[Items from a data source]
━━━━━━━━━━━━━━━━━━━━━━━━━━━━━━

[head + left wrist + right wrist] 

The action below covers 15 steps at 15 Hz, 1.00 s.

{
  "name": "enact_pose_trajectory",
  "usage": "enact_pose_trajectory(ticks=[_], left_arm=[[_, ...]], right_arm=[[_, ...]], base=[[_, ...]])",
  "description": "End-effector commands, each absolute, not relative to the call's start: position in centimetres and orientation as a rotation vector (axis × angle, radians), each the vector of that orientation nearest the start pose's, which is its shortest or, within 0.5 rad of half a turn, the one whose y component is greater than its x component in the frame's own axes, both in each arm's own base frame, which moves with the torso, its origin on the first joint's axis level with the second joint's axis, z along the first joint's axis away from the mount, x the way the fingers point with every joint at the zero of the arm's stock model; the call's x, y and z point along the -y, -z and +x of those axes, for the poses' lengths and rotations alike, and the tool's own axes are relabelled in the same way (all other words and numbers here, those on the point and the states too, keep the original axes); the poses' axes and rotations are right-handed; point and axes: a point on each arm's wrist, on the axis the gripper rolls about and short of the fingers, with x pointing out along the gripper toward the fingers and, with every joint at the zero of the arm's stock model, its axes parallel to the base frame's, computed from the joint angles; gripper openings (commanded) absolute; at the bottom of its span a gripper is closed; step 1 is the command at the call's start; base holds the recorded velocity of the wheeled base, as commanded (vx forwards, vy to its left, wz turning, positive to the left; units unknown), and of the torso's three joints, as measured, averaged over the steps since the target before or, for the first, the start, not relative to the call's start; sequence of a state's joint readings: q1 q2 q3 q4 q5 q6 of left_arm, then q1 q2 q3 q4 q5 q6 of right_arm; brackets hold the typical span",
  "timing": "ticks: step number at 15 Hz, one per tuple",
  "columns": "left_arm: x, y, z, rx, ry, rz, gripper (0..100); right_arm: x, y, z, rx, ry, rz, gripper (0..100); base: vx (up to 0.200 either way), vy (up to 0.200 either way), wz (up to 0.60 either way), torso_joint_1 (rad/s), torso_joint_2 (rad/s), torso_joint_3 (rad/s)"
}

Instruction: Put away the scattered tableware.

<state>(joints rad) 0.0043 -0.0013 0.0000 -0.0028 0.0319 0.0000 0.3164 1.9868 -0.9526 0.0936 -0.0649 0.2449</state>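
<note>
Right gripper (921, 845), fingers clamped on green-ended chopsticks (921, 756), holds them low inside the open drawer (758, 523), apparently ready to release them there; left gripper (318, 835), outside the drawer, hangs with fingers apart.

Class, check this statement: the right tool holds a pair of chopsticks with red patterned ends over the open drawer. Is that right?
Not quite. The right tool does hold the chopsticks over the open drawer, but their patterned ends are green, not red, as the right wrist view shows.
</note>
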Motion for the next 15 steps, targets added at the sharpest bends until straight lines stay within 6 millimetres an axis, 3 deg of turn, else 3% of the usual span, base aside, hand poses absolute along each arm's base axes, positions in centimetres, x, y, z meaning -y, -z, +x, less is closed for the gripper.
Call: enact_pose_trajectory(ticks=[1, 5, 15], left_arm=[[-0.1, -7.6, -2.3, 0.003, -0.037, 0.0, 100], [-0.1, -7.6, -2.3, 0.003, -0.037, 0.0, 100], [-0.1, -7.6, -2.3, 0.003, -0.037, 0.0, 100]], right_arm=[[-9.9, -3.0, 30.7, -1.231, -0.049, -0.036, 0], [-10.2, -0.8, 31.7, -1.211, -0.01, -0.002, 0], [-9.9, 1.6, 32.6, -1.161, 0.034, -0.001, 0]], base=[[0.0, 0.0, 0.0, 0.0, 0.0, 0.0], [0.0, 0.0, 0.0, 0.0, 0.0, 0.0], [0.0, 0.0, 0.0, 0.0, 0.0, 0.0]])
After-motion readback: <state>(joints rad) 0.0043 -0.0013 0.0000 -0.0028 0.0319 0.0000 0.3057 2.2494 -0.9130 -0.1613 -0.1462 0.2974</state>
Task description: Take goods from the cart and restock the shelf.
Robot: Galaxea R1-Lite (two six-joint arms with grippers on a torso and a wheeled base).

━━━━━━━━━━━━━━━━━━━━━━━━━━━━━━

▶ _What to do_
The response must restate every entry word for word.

▶ _Exercise answer_
[head + left wrist + right wrist] 

The action below covers 15 steps at 15 Hz, 1.00 s.

{
  "name": "enact_pose_trajectory",
  "usage": "enact_pose_trajectory(ticks=[_], left_arm=[[_, ...]], right_arm=[[_, ...]], base=[[_, ...]])",
  "description": "End-effector commands, each absolute, not relative to the call's start: position in centimetres and orientation as a rotation vector (axis × angle, radians), each the vector of that orientation nearest the start pose's, which is its shortest or, within 0.5 rad of half a turn, the one whose y component is greater than its x component in the frame's own axes, both in each arm's own base frame, which moves with the torso, its origin on the first joint's axis level with the second joint's axis, z along the first joint's axis away from the mount, x the way the fingers point with every joint at the zero of the arm's stock model; the call's x, y and z point along the -y, -z and +x of those axes, for the poses' lengths and rotations alike, and the tool's own axes are relabelled in the same way (all other words and numbers here, those on the point and the states too, keep the original axes); the poses' axes and rotations are right-handed; point and axes: a point on each arm's wrist, on the axis the gripper rolls about and short of the fingers, with x pointing out along the gripper toward the fingers and, with every joint at the zero of the arm's stock model, its axes parallel to the base frame's, computed from the joint angles; gripper openings (commanded) absolute; at the bottom of its span a gripper is closed; step 1 is the command at the call's start; base holds the recorded velocity of the wheeled base, as commanded (vx forwards, vy to its left, wz turning, positive to the left; units unknown), and of the torso's three joints, as measured, averaged over the steps since the target before or, for the first, the start, not relative to the call's start; sequence of a state's joint readings: q1 q2 q3 q4 q5 q6 of left_arm, then q1 q2 q3 q4 q5 q6 of right_arm; brackets hold the typical span",
  "timing": "ticks: step number at 15 Hz, one per tuple",
  "columns": "left_arm: x, y, z, rx, ry, rz, gripper (0..100); right_arm: x, y, z, rx, ry, rz, gripper (0..100); base: vx (up to 0.200 either way), vy (up to 0.200 either way), wz (up to 0.60 either way), torso_joint_1 (rad/s), torso_joint_2 (rad/s), torso_joint_3 (rad/s)"
}

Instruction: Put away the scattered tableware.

<state>(joints rad) 0.0043 -0.0013 0.0000 -0.0028 0.0319 0.0000 0.3164 1.9868 -0.9526 0.0936 -0.0649 0.2449</state>
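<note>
Right gripper (921, 845), fingers clamped on green-ended chopsticks (921, 756), holds them low inside the open drawer (758, 523), apparently ready to release them there; left gripper (318, 835), outside the drawer, hangs with fingers apart.

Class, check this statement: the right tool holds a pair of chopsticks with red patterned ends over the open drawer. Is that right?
Not quite. The right tool does hold the chopsticks over the open drawer, but their patterned ends are green, not red, as the right wrist view shows.
</note>
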Motion for the next 15 steps, targets added at the sharpest bends until straight lines stay within 6 millimetres an axis, 3 deg of turn, else 3% of the usual span, base aside, hand poses absolute along each arm's base axes, positions in centimetres, x, y, z meaning -y, -z, +x, less is closed for the gripper.
Call: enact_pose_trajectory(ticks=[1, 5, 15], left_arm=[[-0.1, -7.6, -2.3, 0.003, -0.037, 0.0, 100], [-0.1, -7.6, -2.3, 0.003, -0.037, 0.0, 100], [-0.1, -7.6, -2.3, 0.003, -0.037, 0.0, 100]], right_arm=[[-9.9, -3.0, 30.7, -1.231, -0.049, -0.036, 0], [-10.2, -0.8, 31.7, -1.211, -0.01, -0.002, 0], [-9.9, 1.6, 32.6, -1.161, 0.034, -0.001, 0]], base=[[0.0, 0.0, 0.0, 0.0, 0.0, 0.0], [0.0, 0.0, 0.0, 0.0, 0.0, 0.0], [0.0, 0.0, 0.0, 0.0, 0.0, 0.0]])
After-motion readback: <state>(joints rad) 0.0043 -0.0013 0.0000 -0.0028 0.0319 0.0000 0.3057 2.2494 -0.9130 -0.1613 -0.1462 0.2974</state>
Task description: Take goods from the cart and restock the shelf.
Robot: Galaxea R1-Lite (two six-joint arms with grippers on a torso and a wheeled base).

Whatever the exercise asked has now been answered.